- **What you should do**:
Could you restate, word for word, the line that has "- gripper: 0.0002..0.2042" and all lines following it through the end of the entries below?

[Entries taken from a collection]

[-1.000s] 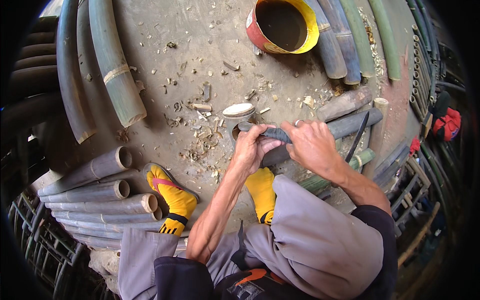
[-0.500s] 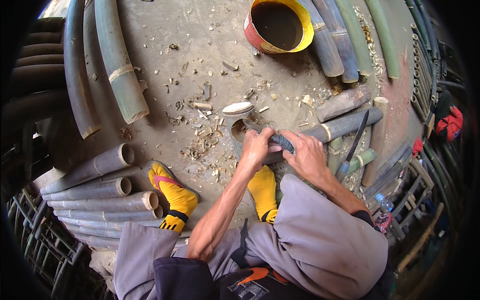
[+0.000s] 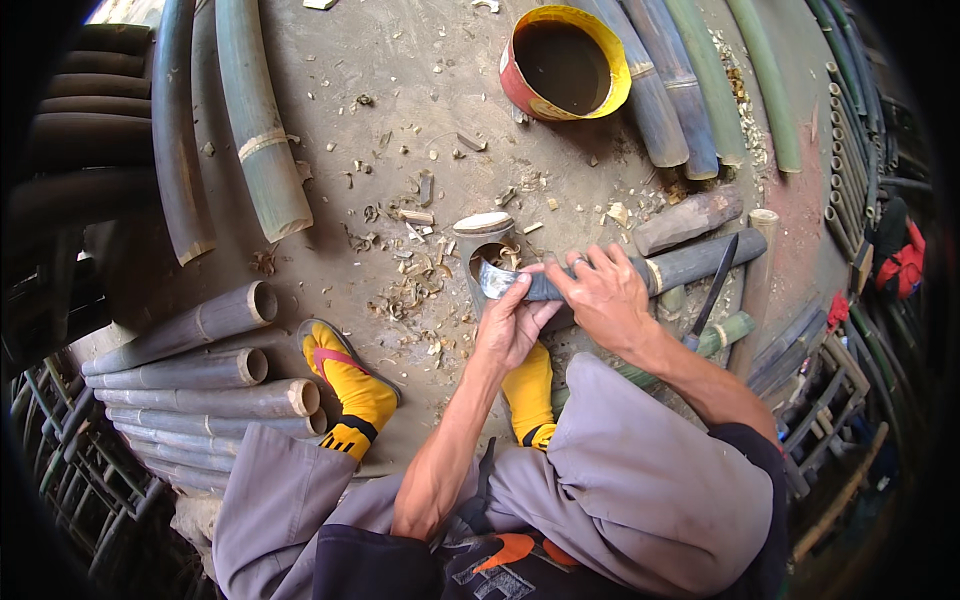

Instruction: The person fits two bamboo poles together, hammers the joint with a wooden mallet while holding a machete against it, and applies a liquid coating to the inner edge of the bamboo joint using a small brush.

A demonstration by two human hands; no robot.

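Note:
In front of me stands a thick bamboo piece [image 3: 486,224] with a pale cut top and a hollow in its side. Curled shavings lie in the hollow. A tool like a gouge [image 3: 545,288], with a broad curved metal blade and dark wrapped handle, lies across at this hollow. My left hand [image 3: 512,328] is closed on it from below, thumb near the blade. Over the handle's right part lies my right hand [image 3: 612,308], fingers bent around it; its grip is partly hidden. A dark bamboo pole [image 3: 705,262] runs out to the right behind that hand.
A long knife [image 3: 716,285] leans by the pole, near a rough wood block [image 3: 688,218]. Beyond stands a yellow-rimmed bucket [image 3: 523,75] of dark liquid. Bamboo lengths [image 3: 262,160] lie at both sides, with a stack [image 3: 200,365] left of my foot. Shavings [image 3: 405,290] litter the floor.
My left hand has turned from above the handle to beneath it, close to the blade, which now shows. My right hand has shifted along the handle. The view has moved slightly.

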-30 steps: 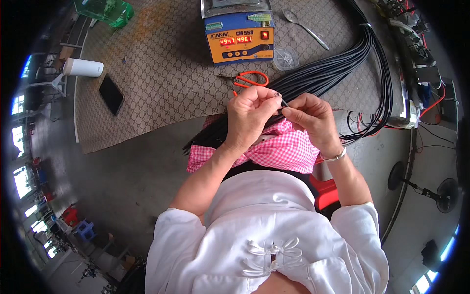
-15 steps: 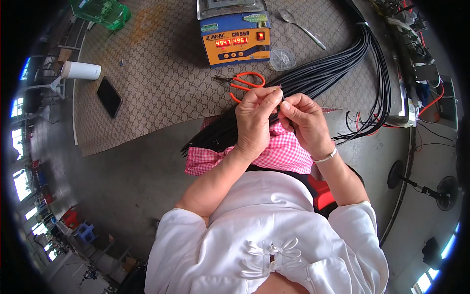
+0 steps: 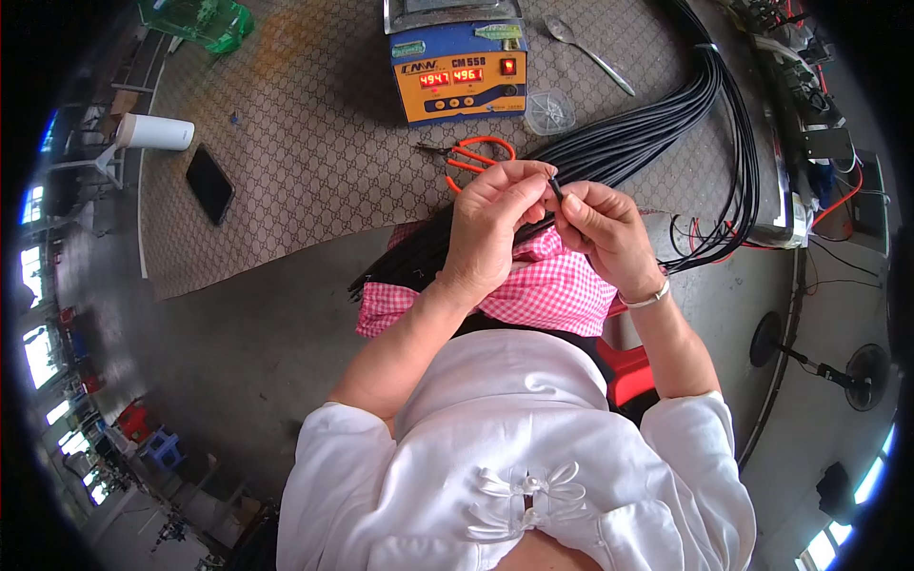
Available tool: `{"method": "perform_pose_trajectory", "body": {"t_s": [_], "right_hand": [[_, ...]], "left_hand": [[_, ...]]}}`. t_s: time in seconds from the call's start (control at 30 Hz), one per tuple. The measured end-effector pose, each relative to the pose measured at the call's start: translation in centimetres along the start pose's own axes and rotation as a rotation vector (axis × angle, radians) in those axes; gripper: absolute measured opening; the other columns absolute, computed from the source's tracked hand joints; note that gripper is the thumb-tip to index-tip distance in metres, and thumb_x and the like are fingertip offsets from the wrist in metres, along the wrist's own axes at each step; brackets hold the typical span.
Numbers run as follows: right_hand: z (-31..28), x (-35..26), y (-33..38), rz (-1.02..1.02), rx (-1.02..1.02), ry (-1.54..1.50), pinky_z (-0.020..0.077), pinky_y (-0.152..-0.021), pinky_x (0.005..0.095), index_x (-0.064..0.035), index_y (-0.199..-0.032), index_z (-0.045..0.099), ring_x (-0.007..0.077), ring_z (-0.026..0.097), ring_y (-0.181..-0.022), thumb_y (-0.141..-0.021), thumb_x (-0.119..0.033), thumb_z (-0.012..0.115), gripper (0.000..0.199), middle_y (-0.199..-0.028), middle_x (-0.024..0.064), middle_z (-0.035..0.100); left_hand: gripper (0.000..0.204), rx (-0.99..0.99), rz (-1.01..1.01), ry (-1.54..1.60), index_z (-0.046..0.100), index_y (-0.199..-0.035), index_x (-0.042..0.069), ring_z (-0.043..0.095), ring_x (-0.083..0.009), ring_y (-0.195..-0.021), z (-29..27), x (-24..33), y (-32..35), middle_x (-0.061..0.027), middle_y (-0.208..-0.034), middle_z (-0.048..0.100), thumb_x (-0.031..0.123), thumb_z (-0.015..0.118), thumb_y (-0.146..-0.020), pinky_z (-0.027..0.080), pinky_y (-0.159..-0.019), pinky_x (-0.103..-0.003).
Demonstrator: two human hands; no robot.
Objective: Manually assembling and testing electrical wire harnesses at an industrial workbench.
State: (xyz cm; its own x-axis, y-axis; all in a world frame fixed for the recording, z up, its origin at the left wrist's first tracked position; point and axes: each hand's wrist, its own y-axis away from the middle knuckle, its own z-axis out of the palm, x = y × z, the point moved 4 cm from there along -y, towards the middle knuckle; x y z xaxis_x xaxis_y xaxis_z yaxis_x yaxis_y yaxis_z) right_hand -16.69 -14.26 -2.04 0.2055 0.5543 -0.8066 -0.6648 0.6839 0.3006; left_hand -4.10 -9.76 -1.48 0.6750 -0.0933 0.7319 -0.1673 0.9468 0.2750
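cable end (image 3: 555,185): pinched between both hands, 12 o'clock of the pink checked cloth (image 3: 543,290)
left hand (image 3: 495,219): fingers closed on it
right hand (image 3: 609,228): fingertips gripping it too
progress: looks early, black cable bundle (image 3: 657,133) at 1 o'clock still waiting
scissors (image 3: 471,154): idle at 11 o'clock

Scissors (image 3: 473,155) lie on the mat (image 3: 314,124) before the box-shaped device (image 3: 459,71), phone (image 3: 209,183) far left.
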Motion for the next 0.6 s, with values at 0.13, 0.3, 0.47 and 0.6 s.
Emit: {"method": "perform_pose_trajectory", "body": {"t_s": [0.13,0.3,0.47,0.6], "right_hand": [[-0.1,0.2,0.1,0.036,-0.005,-0.03,0.0289,-0.046,0.0173,0.0009,-0.091,0.059,0.0046,0.037,-0.053,-0.088,-0.017,0.052,0.019,-0.065,-0.0018,0.049],[0.1,0.1,0.2,0.062,-0.067,0.001,0.0293,-0.047,0.0177,0.0005,-0.09,0.06,0.0051,0.038,-0.054,-0.088,-0.016,0.052,0.018,-0.066,-0.0013,0.049],[0.5,0.5,0.0,0.032,-0.063,-0.135,0.0308,-0.047,0.0184,-0.0007,-0.09,0.059,0.0058,0.039,-0.053,-0.088,-0.017,0.051,0.018,-0.067,-0.0001,0.051],[0.9,0.7,-0.1,0.006,-0.031,-0.205,0.032,-0.047,0.0188,-0.0019,-0.09,0.058,0.0065,0.04,-0.053,-0.089,-0.017,0.05,0.017,-0.068,0.0009,0.052]], "left_hand": [[0.013,-0.012,0.019,-0.099,0.059,-0.093,-0.001,0.052,-0.0071,-0.066,-0.1,0.5,0.1,-0.0037,-0.077,0.058,0.007,0.055,-0.083,0.043,-0.063,-0.019],[0.01,-0.036,0.048,-0.179,0.059,-0.089,-0.001,0.053,-0.0079,-0.064,-0.5,0.9,-0.1,-0.0036,-0.075,0.059,0.005,0.057,-0.08,0.044,-0.063,-0.02],[0.01,0.019,0.16,-0.08,0.06,-0.086,0.0,0.055,-0.0067,-0.066,0.0,0.8,-0.2,-0.0033,-0.073,0.06,0.007,0.059,-0.079,0.046,-0.063,-0.02],[0.009,0.053,0.213,0.054,0.059,-0.086,0.001,0.054,-0.0068,-0.067,0.5,-0.5,-0.2,-0.0024,-0.074,0.058,0.008,0.059,-0.08,0.044,-0.067,-0.021]]}}
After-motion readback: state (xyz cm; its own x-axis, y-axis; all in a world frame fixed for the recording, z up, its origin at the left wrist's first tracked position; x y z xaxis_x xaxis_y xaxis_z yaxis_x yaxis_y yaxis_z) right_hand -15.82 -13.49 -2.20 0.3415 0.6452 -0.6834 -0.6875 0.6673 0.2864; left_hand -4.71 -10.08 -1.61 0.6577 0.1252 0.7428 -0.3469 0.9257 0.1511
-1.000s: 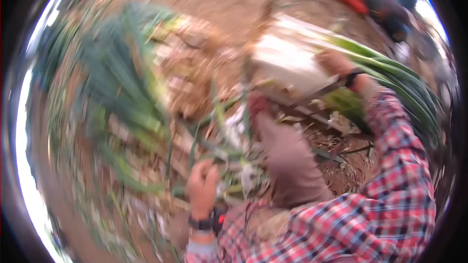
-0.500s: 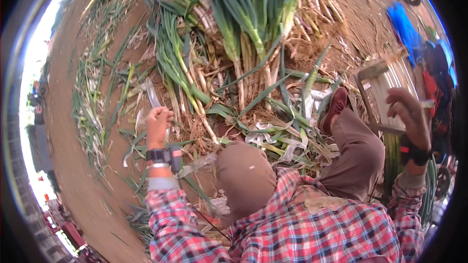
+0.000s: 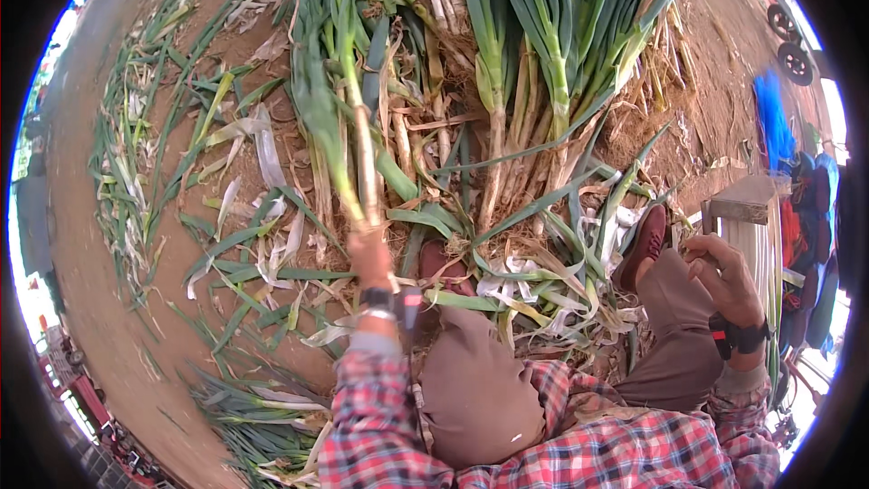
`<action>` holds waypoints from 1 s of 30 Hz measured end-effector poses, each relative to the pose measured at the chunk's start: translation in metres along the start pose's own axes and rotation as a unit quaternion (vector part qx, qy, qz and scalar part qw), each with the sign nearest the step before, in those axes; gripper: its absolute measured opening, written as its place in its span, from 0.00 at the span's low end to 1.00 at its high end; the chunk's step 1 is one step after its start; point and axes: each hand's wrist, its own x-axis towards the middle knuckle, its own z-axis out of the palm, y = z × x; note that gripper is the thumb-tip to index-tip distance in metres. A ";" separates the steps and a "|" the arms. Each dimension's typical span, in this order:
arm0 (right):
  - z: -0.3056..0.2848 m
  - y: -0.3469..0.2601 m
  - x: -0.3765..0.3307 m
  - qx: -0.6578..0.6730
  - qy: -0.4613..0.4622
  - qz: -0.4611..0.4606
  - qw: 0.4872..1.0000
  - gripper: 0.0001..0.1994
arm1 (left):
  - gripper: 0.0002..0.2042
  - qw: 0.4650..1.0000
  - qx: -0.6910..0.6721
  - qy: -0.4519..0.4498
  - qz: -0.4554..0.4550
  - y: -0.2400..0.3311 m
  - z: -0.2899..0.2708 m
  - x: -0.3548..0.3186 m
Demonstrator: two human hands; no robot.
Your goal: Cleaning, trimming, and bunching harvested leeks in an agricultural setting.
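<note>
My left hand point(image 3: 369, 258), blurred by motion, is closed round the lower end of a long green onion point(image 3: 364, 154) with a pale stalk and green leaves. The onion's top leans away from me, beside other onions on the ground. My right hand point(image 3: 727, 282) hovers above my right knee with its fingers loosely curled and a gap between thumb and forefinger. Nothing shows in it. A big upright bundle of green onions point(image 3: 552, 45) with dry roots stands in front of me. Peeled leaves and whitish skins point(image 3: 520, 285) lie around my shoes.
Leaf scraps point(image 3: 136, 163) strew the soil at the left. More green onions point(image 3: 258, 421) lie at the lower left. At the right are a low wooden stand point(image 3: 742, 199), a blue bag point(image 3: 772, 122) and black wheels point(image 3: 794, 63).
My left hand has moved right and now grips a green onion by its lower end. My right hand has come down and inward, over the knee. The view has shifted too.
</note>
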 end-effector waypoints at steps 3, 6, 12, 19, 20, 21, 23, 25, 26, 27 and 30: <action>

- **Reply**:
  - gripper: 0.0002..0.2042
  - qw: 0.4650..1.0000
  - qx: -0.6910..0.6721
  - qy: -0.4519..0.4498
  - qz: -0.4554..0.4550
  - y: -0.2400..0.3311 m
  - z: -0.2899..0.2708 m
  - x: -0.3548..0.3186 m
Demonstrator: two human hands; no robot.
Your goal: Cleaning, trimming, and bunching harvested leeks in an agricultural setting.
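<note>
My left hand point(image 3: 369, 258), blurred by motion, is closed round the lower end of a long green onion point(image 3: 364, 154) with a pale stalk and green leaves. The onion's top leans away from me, beside other onions on the ground. My right hand point(image 3: 727, 282) hovers above my right knee with its fingers loosely curled and a gap between thumb and forefinger. Nothing shows in it. A big upright bundle of green onions point(image 3: 552, 45) with dry roots stands in front of me. Peeled leaves and whitish skins point(image 3: 520, 285) lie around my shoes.
Leaf scraps point(image 3: 136, 163) strew the soil at the left. More green onions point(image 3: 258, 421) lie at the lower left. At the right are a low wooden stand point(image 3: 742, 199), a blue bag point(image 3: 772, 122) and black wheels point(image 3: 794, 63).
My left hand has moved right and now grips a green onion by its lower end. My right hand has come down and inward, over the knee. The view has shifted too.
</note>
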 end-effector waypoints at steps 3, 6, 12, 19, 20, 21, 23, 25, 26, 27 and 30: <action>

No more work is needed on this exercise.